Your assignment:
Copy the listing exactly. Omit nothing.

Given material:
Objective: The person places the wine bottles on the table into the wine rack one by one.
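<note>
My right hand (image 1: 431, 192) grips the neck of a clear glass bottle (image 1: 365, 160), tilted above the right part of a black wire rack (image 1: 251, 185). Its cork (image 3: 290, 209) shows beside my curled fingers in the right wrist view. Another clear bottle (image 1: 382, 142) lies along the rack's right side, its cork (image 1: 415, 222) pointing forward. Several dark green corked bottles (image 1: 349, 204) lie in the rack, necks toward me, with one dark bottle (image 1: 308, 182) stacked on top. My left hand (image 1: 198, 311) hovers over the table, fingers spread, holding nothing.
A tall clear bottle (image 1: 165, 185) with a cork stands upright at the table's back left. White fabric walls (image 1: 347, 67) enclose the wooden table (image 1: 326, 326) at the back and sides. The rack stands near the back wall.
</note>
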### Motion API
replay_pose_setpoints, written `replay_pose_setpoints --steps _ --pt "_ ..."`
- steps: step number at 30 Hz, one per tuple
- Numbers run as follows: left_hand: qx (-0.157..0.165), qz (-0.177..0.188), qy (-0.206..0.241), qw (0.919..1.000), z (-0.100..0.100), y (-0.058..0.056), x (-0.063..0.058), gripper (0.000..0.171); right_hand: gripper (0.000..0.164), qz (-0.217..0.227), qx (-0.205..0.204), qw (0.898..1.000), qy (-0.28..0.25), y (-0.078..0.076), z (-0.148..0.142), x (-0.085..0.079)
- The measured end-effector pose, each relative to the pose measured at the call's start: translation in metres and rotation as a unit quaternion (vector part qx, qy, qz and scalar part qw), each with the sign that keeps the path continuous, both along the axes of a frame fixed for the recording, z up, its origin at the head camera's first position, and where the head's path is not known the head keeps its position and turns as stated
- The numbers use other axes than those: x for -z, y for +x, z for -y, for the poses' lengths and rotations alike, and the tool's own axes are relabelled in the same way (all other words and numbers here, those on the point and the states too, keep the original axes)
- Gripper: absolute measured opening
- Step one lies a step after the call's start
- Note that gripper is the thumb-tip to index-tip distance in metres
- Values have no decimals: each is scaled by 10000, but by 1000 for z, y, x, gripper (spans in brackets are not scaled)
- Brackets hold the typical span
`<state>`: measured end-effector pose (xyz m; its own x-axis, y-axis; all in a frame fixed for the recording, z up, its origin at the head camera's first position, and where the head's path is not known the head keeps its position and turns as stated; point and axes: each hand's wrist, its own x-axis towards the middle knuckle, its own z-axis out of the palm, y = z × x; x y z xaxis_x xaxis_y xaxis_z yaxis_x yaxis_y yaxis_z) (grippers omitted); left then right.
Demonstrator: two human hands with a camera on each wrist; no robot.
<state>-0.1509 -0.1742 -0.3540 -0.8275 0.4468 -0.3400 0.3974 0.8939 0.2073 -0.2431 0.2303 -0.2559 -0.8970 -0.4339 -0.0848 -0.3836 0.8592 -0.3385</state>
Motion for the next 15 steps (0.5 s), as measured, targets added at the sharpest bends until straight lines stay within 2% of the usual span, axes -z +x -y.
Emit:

Problem solution:
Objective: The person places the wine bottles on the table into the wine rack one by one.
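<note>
My right hand (image 1: 431, 192) grips the neck of a clear glass bottle (image 1: 365, 160), tilted above the right part of a black wire rack (image 1: 251, 185). Its cork (image 3: 290, 209) shows beside my curled fingers in the right wrist view. Another clear bottle (image 1: 382, 142) lies along the rack's right side, its cork (image 1: 415, 222) pointing forward. Several dark green corked bottles (image 1: 349, 204) lie in the rack, necks toward me, with one dark bottle (image 1: 308, 182) stacked on top. My left hand (image 1: 198, 311) hovers over the table, fingers spread, holding nothing.
A tall clear bottle (image 1: 165, 185) with a cork stands upright at the table's back left. White fabric walls (image 1: 347, 67) enclose the wooden table (image 1: 326, 326) at the back and sides. The rack stands near the back wall.
</note>
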### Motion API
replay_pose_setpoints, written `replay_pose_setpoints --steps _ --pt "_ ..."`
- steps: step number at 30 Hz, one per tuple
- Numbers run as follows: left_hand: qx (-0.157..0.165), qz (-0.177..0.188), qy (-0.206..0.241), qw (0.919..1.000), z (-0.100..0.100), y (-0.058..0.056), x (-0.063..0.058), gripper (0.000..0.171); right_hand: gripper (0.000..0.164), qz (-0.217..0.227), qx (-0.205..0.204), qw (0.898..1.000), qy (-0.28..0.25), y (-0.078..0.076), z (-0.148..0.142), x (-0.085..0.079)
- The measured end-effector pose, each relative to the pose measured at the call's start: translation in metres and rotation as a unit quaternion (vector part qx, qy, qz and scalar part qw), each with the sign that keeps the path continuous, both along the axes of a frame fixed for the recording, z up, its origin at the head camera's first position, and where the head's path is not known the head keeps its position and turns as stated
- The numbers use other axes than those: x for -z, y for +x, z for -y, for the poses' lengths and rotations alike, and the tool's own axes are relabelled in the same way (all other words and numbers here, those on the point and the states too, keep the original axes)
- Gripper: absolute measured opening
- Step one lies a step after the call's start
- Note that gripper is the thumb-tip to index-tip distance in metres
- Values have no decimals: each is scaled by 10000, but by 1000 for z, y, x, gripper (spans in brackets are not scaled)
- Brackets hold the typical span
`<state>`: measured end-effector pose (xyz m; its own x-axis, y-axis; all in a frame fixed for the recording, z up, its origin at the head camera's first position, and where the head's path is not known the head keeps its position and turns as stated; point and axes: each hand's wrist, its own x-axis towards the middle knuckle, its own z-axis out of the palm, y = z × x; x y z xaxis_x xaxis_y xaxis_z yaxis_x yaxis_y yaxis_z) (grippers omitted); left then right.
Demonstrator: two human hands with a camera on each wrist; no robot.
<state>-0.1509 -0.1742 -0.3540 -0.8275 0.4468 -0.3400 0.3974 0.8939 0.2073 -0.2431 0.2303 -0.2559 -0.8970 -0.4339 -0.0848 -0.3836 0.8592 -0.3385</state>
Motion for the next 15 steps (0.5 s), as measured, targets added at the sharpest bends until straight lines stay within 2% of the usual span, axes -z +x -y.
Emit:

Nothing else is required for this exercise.